In the introduction to Women Patrons and Maecenas in the French Renaissance, Kathleen Wilson-Chevalier describes the topology of Renaissance society and artistic culture in terms of the many roles of women who were not only artists but also sponsors, silent partners, artistic collaborators, political defenders, donors, financiers, and muses of manuscripts and printed texts and of the visual arts. The editor points to both the rewarding outcome of collective interdisciplinary research on the place occupied by women, so long and consistently obliterated from art history, and of the many complicated roles that women played in artistic culture and production. But most importantly she emphasizes feminine agency in this era and that "the insertion of women in History is very much (too) often by their own volition"(42). All of the articles, six of them translated into French for this volume, make the case that women protectors and benefactors negotiated through structured modes of action and expression to exercise a guiding influence as patrons and maecenas.

Under the direction of Wilson-Chevalier and with the assistance of Eugénie [End Page 899] Pascale, one of the contributors, the authors answer fundamental questions about the decisive contribution made by city women (many of them), courtly women in the provincial centers, religious women, women royals, and politicas in the production of art and culture in the French Renaissance. Who were these women, how were they educated, in what ways did they enter established traditions, how did they advocate new and modern ideas and generic forms, and what did they bequeath to family and patrimony? The ambitious and very successful collection of twenty-five articles examines the wide variety of ways women intellectuals and also themselves as artists shaped creativity and thought in the visual arts and writing in early modern France.

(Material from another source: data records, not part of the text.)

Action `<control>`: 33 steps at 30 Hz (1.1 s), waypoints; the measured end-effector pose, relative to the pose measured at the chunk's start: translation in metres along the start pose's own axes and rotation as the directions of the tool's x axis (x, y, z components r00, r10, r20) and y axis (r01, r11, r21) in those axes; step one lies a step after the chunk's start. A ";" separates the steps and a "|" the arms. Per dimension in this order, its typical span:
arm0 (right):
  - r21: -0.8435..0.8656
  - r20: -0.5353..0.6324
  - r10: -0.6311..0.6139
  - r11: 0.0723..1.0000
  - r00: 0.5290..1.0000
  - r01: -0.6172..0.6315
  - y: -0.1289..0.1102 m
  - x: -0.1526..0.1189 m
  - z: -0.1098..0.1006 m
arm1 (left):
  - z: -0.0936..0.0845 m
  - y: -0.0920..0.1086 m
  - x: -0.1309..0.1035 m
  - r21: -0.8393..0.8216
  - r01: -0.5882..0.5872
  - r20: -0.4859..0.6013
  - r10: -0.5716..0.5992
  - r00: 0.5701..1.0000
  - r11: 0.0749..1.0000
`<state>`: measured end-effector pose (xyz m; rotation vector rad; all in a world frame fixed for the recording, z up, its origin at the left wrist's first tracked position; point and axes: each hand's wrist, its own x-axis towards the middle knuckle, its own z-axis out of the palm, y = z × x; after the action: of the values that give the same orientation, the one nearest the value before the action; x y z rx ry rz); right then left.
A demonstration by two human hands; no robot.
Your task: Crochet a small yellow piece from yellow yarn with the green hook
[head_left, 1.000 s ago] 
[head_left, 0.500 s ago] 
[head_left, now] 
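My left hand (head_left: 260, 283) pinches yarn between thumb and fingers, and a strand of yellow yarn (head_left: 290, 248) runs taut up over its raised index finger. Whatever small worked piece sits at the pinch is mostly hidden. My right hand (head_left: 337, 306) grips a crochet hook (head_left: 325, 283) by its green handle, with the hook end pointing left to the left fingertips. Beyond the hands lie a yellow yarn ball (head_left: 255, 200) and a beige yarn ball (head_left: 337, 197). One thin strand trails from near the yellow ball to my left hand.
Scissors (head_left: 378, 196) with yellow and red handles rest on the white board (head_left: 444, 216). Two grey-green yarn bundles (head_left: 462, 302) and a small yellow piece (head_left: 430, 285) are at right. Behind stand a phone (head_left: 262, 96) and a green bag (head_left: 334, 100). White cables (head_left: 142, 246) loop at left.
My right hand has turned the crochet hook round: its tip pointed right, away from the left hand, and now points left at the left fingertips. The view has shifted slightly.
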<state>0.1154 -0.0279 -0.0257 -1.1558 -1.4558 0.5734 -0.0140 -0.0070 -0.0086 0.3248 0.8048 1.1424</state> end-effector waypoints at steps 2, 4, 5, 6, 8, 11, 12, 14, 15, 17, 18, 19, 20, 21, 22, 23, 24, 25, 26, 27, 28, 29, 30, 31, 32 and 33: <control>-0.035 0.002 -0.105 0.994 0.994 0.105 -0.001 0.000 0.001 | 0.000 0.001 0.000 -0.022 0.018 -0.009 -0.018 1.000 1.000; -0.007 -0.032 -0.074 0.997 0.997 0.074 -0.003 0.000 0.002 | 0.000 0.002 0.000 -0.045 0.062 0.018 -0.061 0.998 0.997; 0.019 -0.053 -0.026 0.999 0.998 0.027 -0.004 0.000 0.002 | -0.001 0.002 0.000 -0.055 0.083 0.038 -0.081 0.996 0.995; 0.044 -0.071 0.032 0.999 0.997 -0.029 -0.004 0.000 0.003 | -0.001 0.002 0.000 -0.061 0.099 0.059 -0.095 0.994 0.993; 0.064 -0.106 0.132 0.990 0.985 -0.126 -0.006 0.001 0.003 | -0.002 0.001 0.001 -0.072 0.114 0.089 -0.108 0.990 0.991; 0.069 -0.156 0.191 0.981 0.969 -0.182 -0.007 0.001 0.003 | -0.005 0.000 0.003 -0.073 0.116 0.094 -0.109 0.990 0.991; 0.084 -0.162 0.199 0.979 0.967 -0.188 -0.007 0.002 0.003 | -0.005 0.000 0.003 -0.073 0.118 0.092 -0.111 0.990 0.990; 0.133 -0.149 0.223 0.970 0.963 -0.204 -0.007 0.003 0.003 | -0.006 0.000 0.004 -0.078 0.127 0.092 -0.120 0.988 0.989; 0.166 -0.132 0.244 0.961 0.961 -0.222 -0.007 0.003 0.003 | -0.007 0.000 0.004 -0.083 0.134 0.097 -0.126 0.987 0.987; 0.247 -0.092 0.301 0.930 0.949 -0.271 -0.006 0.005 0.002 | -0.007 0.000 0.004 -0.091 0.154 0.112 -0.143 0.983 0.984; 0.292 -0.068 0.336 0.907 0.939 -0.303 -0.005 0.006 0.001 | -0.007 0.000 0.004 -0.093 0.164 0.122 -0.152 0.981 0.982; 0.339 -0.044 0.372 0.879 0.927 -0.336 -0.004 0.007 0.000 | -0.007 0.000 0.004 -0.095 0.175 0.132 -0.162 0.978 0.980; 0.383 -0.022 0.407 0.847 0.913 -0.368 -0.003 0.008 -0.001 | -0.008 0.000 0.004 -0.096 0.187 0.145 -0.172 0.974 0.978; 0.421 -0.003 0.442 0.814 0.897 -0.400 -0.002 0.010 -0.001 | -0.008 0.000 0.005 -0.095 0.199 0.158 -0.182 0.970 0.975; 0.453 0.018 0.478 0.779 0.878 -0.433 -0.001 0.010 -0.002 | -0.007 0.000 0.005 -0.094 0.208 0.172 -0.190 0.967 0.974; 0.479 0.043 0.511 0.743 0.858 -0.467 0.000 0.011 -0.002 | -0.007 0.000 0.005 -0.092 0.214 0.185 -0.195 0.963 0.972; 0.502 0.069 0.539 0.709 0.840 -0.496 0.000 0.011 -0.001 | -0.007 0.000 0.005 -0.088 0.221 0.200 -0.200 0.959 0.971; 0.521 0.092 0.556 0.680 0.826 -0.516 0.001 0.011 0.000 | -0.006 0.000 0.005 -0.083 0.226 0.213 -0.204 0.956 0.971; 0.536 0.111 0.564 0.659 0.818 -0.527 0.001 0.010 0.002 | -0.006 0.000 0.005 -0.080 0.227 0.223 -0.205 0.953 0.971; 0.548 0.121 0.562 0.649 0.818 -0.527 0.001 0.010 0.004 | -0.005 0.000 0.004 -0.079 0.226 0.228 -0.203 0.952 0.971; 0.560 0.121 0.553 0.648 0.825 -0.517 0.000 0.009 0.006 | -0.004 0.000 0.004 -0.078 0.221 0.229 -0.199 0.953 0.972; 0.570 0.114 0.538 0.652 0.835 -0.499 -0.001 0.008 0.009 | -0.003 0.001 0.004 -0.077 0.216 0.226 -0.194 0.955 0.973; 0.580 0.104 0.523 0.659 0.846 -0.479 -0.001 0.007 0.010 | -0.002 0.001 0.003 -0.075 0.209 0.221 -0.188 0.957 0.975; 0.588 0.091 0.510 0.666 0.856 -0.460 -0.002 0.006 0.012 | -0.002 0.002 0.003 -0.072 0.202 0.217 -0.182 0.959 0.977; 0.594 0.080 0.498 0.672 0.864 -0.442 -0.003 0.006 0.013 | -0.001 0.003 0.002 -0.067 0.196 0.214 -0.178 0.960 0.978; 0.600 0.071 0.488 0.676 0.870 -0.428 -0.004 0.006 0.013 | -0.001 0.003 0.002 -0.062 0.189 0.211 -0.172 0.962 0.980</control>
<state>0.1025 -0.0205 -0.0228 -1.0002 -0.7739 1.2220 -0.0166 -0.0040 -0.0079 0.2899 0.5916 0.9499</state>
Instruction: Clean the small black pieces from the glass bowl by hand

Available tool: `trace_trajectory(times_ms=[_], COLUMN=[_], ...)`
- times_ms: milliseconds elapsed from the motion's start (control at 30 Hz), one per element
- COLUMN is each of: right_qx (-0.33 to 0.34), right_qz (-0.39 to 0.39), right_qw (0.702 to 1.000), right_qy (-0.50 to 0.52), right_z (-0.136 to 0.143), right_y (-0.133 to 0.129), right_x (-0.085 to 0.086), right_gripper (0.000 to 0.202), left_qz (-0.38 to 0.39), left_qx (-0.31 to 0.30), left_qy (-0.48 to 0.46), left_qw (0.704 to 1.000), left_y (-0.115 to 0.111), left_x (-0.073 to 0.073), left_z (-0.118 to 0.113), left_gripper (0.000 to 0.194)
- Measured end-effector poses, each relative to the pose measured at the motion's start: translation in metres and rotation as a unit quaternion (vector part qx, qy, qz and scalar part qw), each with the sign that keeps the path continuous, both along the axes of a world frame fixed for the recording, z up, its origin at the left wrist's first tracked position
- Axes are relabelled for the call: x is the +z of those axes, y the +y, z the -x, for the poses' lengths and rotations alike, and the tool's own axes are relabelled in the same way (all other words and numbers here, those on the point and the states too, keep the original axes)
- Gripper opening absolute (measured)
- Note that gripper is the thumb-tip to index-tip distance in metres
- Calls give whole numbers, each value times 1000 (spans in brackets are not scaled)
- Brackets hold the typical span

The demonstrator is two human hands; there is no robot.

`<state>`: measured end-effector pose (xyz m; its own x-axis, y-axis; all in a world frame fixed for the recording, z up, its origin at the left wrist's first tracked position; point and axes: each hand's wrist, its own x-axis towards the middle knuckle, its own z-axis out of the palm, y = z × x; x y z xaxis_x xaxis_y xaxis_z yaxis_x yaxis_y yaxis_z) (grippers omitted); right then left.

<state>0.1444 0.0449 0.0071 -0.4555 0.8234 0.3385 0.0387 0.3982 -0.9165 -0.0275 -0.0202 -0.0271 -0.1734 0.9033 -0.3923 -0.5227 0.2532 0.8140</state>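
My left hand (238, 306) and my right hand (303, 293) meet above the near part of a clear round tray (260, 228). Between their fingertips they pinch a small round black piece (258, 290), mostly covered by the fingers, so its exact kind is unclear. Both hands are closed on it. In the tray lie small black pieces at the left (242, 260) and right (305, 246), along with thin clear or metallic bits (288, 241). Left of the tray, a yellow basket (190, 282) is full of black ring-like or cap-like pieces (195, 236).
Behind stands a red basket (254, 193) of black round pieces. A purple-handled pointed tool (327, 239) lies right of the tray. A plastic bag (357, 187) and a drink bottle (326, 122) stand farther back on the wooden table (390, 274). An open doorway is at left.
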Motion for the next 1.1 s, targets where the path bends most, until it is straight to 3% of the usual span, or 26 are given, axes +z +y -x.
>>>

Whether well-known or lesser-known figures, from humanist princess Marguerite de Navarre to the collector of literary and visual religious iconography Antoinette de Bourbon and the legendary Catherine de Medici, about whom there are seven articles, these women occupied strictly gendered and hierarchical overlapping public and private spaces and were effective within contentious political and social dynamics. The first part of the edition treats in general women in letters and the history of the book in the sixteenth and seventeenth centuries: Susan Broomhall traces how women helped shape manuscripts into printed text, Aurore Evain reveals queens and princesses as patrons of sixteenth-century theater, and Eugénie Pascal examines correspondence of princesses who argued for and promoted art and literary culture.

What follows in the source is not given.